== DATASET EXTRACT ==
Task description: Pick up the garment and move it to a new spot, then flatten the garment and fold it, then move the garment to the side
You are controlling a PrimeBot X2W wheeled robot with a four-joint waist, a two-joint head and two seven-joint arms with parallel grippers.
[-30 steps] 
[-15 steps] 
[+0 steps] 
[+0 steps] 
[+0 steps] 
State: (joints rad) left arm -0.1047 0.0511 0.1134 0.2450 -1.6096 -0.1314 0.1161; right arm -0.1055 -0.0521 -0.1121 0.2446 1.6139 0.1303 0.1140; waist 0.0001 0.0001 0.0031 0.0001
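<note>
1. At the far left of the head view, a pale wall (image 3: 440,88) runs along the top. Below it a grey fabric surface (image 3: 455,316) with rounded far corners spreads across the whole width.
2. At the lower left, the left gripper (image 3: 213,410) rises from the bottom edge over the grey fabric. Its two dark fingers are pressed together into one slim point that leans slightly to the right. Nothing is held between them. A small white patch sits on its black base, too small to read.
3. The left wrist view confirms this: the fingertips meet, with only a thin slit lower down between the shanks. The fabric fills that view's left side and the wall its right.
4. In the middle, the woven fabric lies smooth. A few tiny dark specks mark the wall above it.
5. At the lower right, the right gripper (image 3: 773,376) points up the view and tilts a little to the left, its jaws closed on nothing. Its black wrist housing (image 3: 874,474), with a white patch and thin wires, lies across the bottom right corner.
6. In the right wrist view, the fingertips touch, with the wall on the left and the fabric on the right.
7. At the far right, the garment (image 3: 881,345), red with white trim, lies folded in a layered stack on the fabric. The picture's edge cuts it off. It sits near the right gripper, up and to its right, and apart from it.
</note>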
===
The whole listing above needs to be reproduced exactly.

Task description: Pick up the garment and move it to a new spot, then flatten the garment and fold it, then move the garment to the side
You are controlling a PrimeBot X2W wheeled robot with a four-joint waist, a two-joint head and two seven-joint arms with parallel grippers.
[-30 steps] 
[-15 steps] 
[+0 steps] 
[+0 steps] 
[+0 steps] 
State: (joints rad) left arm -0.1047 0.0511 0.1134 0.2450 -1.6096 -0.1314 0.1161; right arm -0.1055 -0.0521 -0.1121 0.2446 1.6139 0.1303 0.1140; waist 0.0001 0.0001 0.0031 0.0001
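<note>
1. At the far left of the head view, a pale wall (image 3: 440,88) runs along the top. Below it a grey fabric surface (image 3: 455,316) with rounded far corners spreads across the whole width.
2. At the lower left, the left gripper (image 3: 213,410) rises from the bottom edge over the grey fabric. Its two dark fingers are pressed together into one slim point that leans slightly to the right. Nothing is held between them. A small white patch sits on its black base, too small to read.
3. The left wrist view confirms this: the fingertips meet, with only a thin slit lower down between the shanks. The fabric fills that view's left side and the wall its right.
4. In the middle, the woven fabric lies smooth. A few tiny dark specks mark the wall above it.
5. At the lower right, the right gripper (image 3: 773,376) points up the view and tilts a little to the left, its jaws closed on nothing. Its black wrist housing (image 3: 874,474), with a white patch and thin wires, lies across the bottom right corner.
6. In the right wrist view, the fingertips touch, with the wall on the left and the fabric on the right.
7. At the far right, the garment (image 3: 881,345), red with white trim, lies folded in a layered stack on the fabric. The picture's edge cuts it off. It sits near the right gripper, up and to its right, and apart from it.
</note>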

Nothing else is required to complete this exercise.